Exercise prompt:
Reproduce every line below exactly as written; do not include the images.

/---

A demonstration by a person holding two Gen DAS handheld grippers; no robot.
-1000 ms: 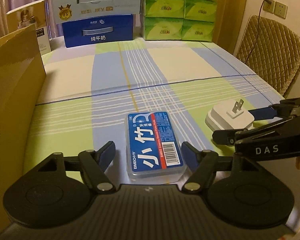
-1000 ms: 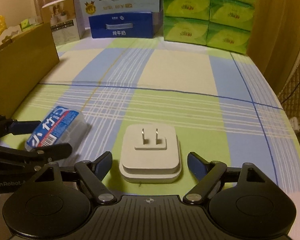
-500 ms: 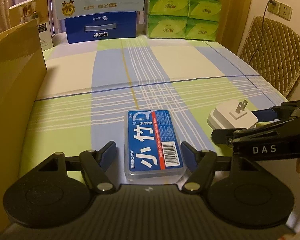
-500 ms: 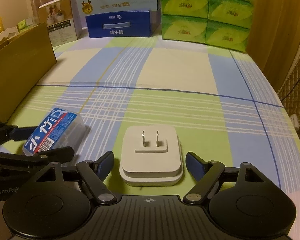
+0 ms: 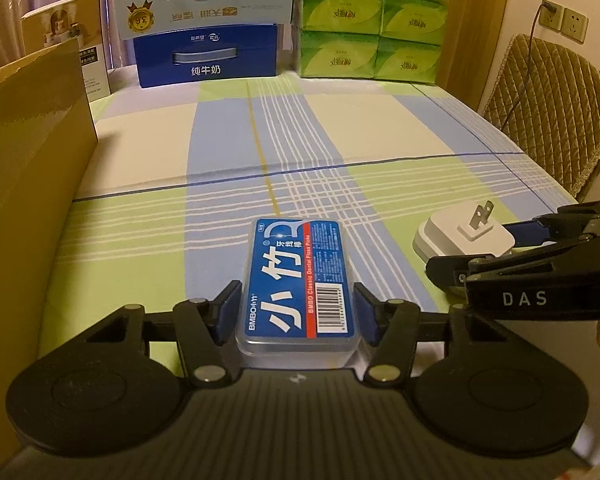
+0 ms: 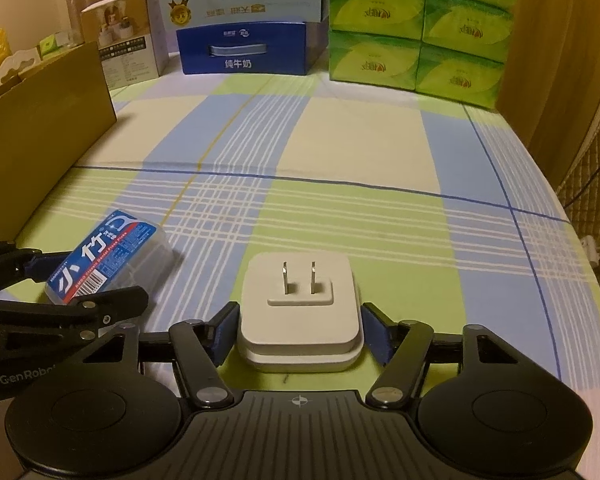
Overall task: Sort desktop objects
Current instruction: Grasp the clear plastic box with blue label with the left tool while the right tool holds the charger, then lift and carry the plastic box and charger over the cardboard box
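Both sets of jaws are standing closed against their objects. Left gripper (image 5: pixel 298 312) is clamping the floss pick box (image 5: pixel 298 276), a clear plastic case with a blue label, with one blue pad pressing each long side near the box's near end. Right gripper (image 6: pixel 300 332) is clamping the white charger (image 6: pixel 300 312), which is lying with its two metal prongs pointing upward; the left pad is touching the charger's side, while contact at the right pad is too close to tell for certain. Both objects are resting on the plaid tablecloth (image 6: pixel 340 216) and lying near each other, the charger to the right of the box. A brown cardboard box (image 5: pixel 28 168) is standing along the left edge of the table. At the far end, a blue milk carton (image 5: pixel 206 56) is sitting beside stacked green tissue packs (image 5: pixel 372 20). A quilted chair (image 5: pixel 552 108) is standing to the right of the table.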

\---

Reply:
A demonstration by a person holding two Gen DAS handheld grippers; no robot.
-1000 ms: 
-1000 ms: 
-500 ms: 
-500 ms: 
+0 ms: 
+0 ms: 
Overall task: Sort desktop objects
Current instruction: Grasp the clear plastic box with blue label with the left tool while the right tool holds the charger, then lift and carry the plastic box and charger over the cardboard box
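Both sets of jaws are standing closed against their objects. Left gripper (image 5: pixel 298 312) is clamping the floss pick box (image 5: pixel 298 276), a clear plastic case with a blue label, with one blue pad pressing each long side near the box's near end. Right gripper (image 6: pixel 300 332) is clamping the white charger (image 6: pixel 300 312), which is lying with its two metal prongs pointing upward; the left pad is touching the charger's side, while contact at the right pad is too close to tell for certain. Both objects are resting on the plaid tablecloth (image 6: pixel 340 216) and lying near each other, the charger to the right of the box. A brown cardboard box (image 5: pixel 28 168) is standing along the left edge of the table. At the far end, a blue milk carton (image 5: pixel 206 56) is sitting beside stacked green tissue packs (image 5: pixel 372 20). A quilted chair (image 5: pixel 552 108) is standing to the right of the table.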

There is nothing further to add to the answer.